Output the data below exactly, down to the last character.

+++++

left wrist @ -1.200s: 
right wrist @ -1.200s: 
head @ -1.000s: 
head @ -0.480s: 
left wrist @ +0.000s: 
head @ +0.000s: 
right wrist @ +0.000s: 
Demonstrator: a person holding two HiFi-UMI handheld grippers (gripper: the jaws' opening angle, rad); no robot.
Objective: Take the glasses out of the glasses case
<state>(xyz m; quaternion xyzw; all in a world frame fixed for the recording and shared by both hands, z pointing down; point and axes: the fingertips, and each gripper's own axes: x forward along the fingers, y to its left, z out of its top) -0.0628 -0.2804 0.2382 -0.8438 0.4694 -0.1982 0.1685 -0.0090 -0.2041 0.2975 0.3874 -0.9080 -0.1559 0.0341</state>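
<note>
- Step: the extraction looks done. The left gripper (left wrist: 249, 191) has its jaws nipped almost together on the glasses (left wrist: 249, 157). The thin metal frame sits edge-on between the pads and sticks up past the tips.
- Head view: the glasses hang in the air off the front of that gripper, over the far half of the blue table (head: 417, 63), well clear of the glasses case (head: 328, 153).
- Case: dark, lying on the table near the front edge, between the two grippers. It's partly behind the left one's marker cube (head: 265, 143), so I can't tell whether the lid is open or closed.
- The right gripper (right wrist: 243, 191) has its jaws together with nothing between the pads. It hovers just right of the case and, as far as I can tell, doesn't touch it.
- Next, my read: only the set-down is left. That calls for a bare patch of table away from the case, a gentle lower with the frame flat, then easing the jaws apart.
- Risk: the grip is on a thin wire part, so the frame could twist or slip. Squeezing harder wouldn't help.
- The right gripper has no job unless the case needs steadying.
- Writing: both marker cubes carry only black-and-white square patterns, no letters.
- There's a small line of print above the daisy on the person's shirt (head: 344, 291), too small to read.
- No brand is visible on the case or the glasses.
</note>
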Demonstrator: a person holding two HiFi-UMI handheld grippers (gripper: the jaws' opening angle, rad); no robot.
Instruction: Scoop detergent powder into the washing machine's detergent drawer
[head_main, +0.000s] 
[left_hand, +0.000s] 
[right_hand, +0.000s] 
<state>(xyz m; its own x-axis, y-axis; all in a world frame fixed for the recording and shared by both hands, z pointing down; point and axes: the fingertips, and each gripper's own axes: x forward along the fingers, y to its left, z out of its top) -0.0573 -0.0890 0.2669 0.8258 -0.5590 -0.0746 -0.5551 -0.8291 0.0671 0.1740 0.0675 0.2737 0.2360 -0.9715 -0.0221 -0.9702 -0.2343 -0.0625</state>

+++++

● **Exercise answer**
left wrist @ -1.200s: 
right wrist @ -1.200s: 
head @ -1.000s: 
head @ -0.480s: 
left wrist @ +0.000s: 
head @ +0.000s: 
right wrist @ +0.000s: 
Demonstrator: a person holding two HiFi-UMI handheld grippers (gripper: the jaws' opening angle, rad); no robot.
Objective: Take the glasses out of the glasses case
<state>(xyz m; quaternion xyzw; all in a world frame fixed for the recording and shared by both hands, z pointing down; point and axes: the fingertips, and each gripper's own axes: x forward along the fingers, y to its left, z out of its top) -0.0628 -0.2804 0.2382 -0.8438 0.4694 -0.1982 0.1685 -0.0090 -0.2041 0.2975 0.3874 -0.9080 -0.1559 0.0341</state>
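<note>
- Step: the extraction looks done. The left gripper (left wrist: 249, 191) has its jaws nipped almost together on the glasses (left wrist: 249, 157). The thin metal frame sits edge-on between the pads and sticks up past the tips.
- Head view: the glasses hang in the air off the front of that gripper, over the far half of the blue table (head: 417, 63), well clear of the glasses case (head: 328, 153).
- Case: dark, lying on the table near the front edge, between the two grippers. It's partly behind the left one's marker cube (head: 265, 143), so I can't tell whether the lid is open or closed.
- The right gripper (right wrist: 243, 191) has its jaws together with nothing between the pads. It hovers just right of the case and, as far as I can tell, doesn't touch it.
- Next, my read: only the set-down is left. That calls for a bare patch of table away from the case, a gentle lower with the frame flat, then easing the jaws apart.
- Risk: the grip is on a thin wire part, so the frame could twist or slip. Squeezing harder wouldn't help.
- The right gripper has no job unless the case needs steadying.
- Writing: both marker cubes carry only black-and-white square patterns, no letters.
- There's a small line of print above the daisy on the person's shirt (head: 344, 291), too small to read.
- No brand is visible on the case or the glasses.
</note>
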Demonstrator: a person holding two HiFi-UMI handheld grippers (gripper: the jaws' opening angle, rad); no robot.
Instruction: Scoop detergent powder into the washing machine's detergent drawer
[head_main, +0.000s] 
[left_hand, +0.000s] 
[right_hand, +0.000s] 
<state>(xyz m; its own x-axis, y-axis; all in a world frame fixed for the recording and shared by both hands, z pointing down; point and axes: the fingertips, and each gripper's own axes: x forward along the fingers, y to its left, z out of its top) -0.0573 -0.0890 0.2669 0.8258 -0.5590 -0.0746 -0.5551 -0.8291 0.0671 0.1740 0.0675 0.2737 0.2360 -0.9715 -0.0221 -0.9702 -0.2343 -0.0625</state>

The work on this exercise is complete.